Report every line in the listing that contains the string "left".

Source material below:

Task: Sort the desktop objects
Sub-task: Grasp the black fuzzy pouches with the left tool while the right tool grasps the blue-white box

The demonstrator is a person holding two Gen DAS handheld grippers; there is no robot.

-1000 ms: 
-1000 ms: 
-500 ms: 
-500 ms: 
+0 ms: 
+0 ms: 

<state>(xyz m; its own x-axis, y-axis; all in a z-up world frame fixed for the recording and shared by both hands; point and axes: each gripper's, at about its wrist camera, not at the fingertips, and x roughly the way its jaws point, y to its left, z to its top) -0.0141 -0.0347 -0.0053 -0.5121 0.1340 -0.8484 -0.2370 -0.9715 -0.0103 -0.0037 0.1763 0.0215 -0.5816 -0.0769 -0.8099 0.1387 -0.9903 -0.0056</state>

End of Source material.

§ Result for this task:
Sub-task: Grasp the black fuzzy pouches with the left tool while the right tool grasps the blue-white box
<state>(xyz m; its own x-axis, y-axis; all in a z-up world frame fixed for the recording and shared by both hands; point and axes: each gripper's, at about its wrist camera, not at the fingertips, and x roughly the way its jaws point, y to its left, z to its top) -0.0141 -0.0347 -0.0053 -0.5121 0.1340 -0.8484 -0.2370 -0.9715 -0.0103 -0.0037 0.1763 0.0215 -0.5816 -0.0769 -0.8099 0.1387 -0.9903 -0.0056</state>

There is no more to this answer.